_TASK DESCRIPTION_
All the records below must be returned exactly as they stand.

*** Begin section ***

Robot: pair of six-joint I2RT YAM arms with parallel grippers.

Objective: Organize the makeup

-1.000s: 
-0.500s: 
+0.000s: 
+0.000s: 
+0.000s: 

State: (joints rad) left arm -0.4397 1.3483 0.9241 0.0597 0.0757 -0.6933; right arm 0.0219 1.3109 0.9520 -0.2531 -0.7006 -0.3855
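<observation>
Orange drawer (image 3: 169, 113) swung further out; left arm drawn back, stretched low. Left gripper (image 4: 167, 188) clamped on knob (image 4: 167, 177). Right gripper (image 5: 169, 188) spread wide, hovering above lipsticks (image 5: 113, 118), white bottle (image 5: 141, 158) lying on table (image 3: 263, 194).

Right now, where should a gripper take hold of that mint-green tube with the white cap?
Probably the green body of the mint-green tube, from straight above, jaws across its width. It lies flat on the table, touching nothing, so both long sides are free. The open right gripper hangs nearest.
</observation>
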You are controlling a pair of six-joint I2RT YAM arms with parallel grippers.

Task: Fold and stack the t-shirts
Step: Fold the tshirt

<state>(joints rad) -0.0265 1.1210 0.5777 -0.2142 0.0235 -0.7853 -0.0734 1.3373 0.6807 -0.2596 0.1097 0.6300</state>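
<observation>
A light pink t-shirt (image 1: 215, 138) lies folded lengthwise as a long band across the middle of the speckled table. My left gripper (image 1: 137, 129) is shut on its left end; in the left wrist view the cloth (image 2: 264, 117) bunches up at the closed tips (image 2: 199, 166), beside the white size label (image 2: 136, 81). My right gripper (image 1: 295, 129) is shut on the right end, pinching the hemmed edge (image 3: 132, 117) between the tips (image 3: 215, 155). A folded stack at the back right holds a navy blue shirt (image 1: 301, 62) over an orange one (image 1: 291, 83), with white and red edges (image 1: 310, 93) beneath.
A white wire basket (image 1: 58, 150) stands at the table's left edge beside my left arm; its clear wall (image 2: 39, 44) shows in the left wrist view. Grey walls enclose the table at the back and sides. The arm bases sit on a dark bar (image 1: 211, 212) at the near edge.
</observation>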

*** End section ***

_WRITTEN ANSWER_
Robot: pair of six-joint I2RT YAM arms with parallel grippers.

Objective: Organize the makeup

-1.000s: 
-0.500s: 
+0.000s: 
+0.000s: 
+0.000s: 

State: (joints rad) left arm -0.4397 1.3483 0.9241 0.0597 0.0757 -0.6933; right arm 0.0219 1.3109 0.9520 -0.2531 -0.7006 -0.3855
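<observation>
Orange drawer (image 3: 169, 113) swung further out; left arm drawn back, stretched low. Left gripper (image 4: 167, 188) clamped on knob (image 4: 167, 177). Right gripper (image 5: 169, 188) spread wide, hovering above lipsticks (image 5: 113, 118), white bottle (image 5: 141, 158) lying on table (image 3: 263, 194).

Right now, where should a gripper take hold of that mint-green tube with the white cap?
Probably the green body of the mint-green tube, from straight above, jaws across its width. It lies flat on the table, touching nothing, so both long sides are free. The open right gripper hangs nearest.
</observation>
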You are controlling a pair of six-joint I2RT YAM arms with parallel grippers.

Task: Fold and stack the t-shirts
Step: Fold the tshirt

<state>(joints rad) -0.0265 1.1210 0.5777 -0.2142 0.0235 -0.7853 -0.0734 1.3373 0.6807 -0.2596 0.1097 0.6300</state>
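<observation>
A light pink t-shirt (image 1: 215, 138) lies folded lengthwise as a long band across the middle of the speckled table. My left gripper (image 1: 137, 129) is shut on its left end; in the left wrist view the cloth (image 2: 264, 117) bunches up at the closed tips (image 2: 199, 166), beside the white size label (image 2: 136, 81). My right gripper (image 1: 295, 129) is shut on the right end, pinching the hemmed edge (image 3: 132, 117) between the tips (image 3: 215, 155). A folded stack at the back right holds a navy blue shirt (image 1: 301, 62) over an orange one (image 1: 291, 83), with white and red edges (image 1: 310, 93) beneath.
A white wire basket (image 1: 58, 150) stands at the table's left edge beside my left arm; its clear wall (image 2: 39, 44) shows in the left wrist view. Grey walls enclose the table at the back and sides. The arm bases sit on a dark bar (image 1: 211, 212) at the near edge.
</observation>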

With that, the exercise is complete.